なんといっても安くてお得。そしてピッチが広くなっていて先端が尖っているので、とても打ち込みやすいです。下穴なしでも使えるとパッケージには書かれていますし実際そうなんですけど、材料によっては簡単に木割れを起こします。

面倒でもやっぱり下穴は推奨。でも目立たない場所ならそのまま使ってもアリ。下穴が面倒なときもありますし、絶対ってことはないですから状況によって使い分けましょう。

ちなみにダイソーのも普通に使えますが、ホムセンで買うメーカーものよりちょっと雑な作りなものが多く入ってます。

スリムビス(スリムスレッド)

コーススレッドよりも細くて、先端も鋭利でコーススレッドよりも更に木割れしにくい形になっています。私が使っているのは「フレキ付き」というのですが、フレキがあると皿部分まできれいに埋まりやすいです。OSBボードやカラーボックスなどのパーティクルボードなどにも使えたりするので、万能なのです。

似たような長さのビスで比較すると違いがわかるかな?

細いのでコーススレッドよりは強度は落ちるらしいんですが、心配であればちょっと多めにビスを打ち込めばいいですし、屋内で使うものなら殆どのものはスリムビスで十分なんじゃないでしょうか。ビットも合わせてスリムビス用のにつけかえると滑ってしまうのを防げます。

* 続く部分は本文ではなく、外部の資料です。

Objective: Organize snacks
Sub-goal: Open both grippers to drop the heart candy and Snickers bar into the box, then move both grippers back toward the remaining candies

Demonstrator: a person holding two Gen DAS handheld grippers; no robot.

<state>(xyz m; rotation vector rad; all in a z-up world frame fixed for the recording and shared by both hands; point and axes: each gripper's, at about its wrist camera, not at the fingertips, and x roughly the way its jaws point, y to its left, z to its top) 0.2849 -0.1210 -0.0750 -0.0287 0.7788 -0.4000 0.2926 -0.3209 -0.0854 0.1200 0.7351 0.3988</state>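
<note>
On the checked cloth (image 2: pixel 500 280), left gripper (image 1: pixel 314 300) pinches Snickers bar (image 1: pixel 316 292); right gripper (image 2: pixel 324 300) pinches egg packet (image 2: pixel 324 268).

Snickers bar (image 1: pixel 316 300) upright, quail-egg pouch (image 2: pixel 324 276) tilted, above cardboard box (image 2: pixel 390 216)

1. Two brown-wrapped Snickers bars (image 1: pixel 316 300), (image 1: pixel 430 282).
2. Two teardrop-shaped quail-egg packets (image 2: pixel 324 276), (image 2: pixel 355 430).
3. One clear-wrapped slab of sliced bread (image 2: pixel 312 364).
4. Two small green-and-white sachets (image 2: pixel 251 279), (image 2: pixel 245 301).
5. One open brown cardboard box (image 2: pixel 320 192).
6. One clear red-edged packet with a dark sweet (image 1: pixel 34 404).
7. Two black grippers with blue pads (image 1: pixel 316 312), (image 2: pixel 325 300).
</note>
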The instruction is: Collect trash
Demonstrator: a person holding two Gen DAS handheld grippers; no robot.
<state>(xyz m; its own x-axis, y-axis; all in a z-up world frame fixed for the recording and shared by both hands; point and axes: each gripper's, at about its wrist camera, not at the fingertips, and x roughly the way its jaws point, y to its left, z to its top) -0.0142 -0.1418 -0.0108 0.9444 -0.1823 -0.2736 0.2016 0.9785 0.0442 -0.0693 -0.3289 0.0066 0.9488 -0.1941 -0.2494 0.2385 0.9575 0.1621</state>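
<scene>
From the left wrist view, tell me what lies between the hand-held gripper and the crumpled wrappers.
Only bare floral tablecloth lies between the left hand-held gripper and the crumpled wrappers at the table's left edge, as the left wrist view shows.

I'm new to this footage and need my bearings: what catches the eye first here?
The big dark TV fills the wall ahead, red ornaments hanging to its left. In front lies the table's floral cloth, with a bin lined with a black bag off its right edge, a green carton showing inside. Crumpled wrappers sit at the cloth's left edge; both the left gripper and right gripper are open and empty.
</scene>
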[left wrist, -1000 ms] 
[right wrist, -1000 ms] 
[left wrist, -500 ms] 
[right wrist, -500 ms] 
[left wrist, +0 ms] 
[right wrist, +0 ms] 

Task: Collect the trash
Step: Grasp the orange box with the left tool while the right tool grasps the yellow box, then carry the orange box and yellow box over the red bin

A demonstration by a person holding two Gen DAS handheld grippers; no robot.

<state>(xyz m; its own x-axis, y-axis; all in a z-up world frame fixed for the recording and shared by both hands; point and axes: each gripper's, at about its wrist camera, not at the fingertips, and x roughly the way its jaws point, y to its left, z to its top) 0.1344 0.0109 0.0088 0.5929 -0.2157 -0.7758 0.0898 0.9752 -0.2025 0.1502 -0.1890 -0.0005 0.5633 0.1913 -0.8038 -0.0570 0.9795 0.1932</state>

あんまり厚みのない板を使う時はスリムビス使ってます。

知るともっと楽しくなる

ホームセンターへ行くといろんな種類のネジが豊富にそろっていますが、どれを使うのがいいのか私も最初の頃はサッパリでした。

今となっては作るものに合わせて作業性重視や材料代どうするのか、作ったものをどれくらい使うかな、見た目はどうしようかな・・とか、小さな部品にこだわるのもDIYの楽しみのひとつです。

こだわりだしたらキリがないことですけど、サラッと知っておいても損はないですよ。